:: HOW TO COMPLETE THIS TASK ::
The answer must be the full listing, reproduced word for word.

:: COLLECTED DATA ::
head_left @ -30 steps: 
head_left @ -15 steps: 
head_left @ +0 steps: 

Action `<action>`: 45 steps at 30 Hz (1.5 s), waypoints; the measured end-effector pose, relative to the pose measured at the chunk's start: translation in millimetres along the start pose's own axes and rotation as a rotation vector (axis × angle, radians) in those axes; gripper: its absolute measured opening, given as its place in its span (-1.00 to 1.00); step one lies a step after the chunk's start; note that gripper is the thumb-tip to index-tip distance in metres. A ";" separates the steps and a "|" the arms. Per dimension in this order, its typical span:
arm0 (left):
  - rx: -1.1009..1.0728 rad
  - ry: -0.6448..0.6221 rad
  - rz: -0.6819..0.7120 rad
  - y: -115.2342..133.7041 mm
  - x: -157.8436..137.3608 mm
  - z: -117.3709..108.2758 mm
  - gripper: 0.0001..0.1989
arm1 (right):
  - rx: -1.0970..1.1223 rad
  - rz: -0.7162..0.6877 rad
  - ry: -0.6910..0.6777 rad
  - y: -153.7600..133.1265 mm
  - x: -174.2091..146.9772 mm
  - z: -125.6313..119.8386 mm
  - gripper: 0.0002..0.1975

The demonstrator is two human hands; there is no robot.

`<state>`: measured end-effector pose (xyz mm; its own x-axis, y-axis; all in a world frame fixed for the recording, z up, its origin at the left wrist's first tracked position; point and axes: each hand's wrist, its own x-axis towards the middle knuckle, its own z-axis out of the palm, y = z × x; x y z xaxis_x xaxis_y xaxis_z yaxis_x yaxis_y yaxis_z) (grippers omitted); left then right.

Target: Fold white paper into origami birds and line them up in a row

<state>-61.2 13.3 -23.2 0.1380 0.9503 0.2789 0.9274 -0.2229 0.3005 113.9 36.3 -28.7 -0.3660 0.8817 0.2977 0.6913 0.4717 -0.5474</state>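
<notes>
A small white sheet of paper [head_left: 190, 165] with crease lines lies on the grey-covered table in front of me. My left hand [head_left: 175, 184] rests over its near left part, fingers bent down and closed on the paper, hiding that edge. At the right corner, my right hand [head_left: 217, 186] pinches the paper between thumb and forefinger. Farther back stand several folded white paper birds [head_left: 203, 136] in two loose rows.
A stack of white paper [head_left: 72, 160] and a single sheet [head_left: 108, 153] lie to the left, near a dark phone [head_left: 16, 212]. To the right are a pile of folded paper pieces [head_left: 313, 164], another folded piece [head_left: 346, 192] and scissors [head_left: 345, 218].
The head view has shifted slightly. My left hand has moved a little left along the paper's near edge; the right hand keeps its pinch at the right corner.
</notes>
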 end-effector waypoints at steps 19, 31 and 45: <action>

:: TASK ANSWER ::
head_left @ -30 steps: 
head_left @ -15 steps: 
head_left @ +0 steps: 

Action `<action>`: 45 steps at 30 Hz (1.5 s), waypoints; the measured end-effector pose, relative to the pose measured at the chunk's start: translation in millimetres along the start pose's own axes and rotation as a rotation vector (axis × angle, radians) in those axes; gripper: its absolute measured opening, given as its place in its span (-1.00 to 1.00); step one lies a step after the chunk's start; note that gripper is the thumb-tip to index-tip distance in metres. A ";" separates the steps and a "|" the arms. Per dimension in this order, its typical span:
arm0 (left):
  - rx: -1.1009..1.0728 rad
  - ry: -0.6448..0.6221 rad
  - rz: -0.6819..0.7120 rad
  - y: -115.2342..133.7041 mm
  - x: -157.8436..137.3608 mm
  - z: -117.3709..108.2758 mm
  - gripper: 0.0001..0.1989
arm1 (right):
  - rx: -1.0970..1.1223 rad
  - rz: -0.7162..0.6877 rad
  - ry: -0.6910..0.6777 rad
  - y: -153.7600..133.1265 mm
  - x: -174.2091..146.9772 mm
  - z: -125.6313..119.8386 mm
  - gripper: 0.0002..0.1975

The demonstrator is two human hands; there is no robot.

`<state>`: measured end-effector pose (xyz mm; its own x-axis, y-axis; all in a world frame fixed for the recording, z up, its origin at the left wrist's first tracked position; point and axes: each hand's wrist, its own x-axis towards the middle knuckle, its own z-axis out of the palm, y = z × x; x y z xaxis_x xaxis_y xaxis_z yaxis_x yaxis_y yaxis_z) (grippers omitted); left then right.

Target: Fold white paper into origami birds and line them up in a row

<state>-61.2 13.3 -23.2 0.1380 0.9503 0.2789 0.9274 -0.2229 0.3005 113.9 36.3 -28.7 -0.3660 0.8817 0.2977 0.6913 0.4717 -0.5474</state>
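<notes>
A small white sheet of paper [head_left: 190, 165] with crease lines lies on the grey-covered table in front of me. My left hand [head_left: 175, 184] rests over its near left part, fingers bent down and closed on the paper, hiding that edge. At the right corner, my right hand [head_left: 217, 186] pinches the paper between thumb and forefinger. Farther back stand several folded white paper birds [head_left: 203, 136] in two loose rows.
A stack of white paper [head_left: 72, 160] and a single sheet [head_left: 108, 153] lie to the left, near a dark phone [head_left: 16, 212]. To the right are a pile of folded paper pieces [head_left: 313, 164], another folded piece [head_left: 346, 192] and scissors [head_left: 345, 218].
The head view has shifted slightly. My left hand has moved a little left along the paper's near edge; the right hand keeps its pinch at the right corner.
</notes>
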 end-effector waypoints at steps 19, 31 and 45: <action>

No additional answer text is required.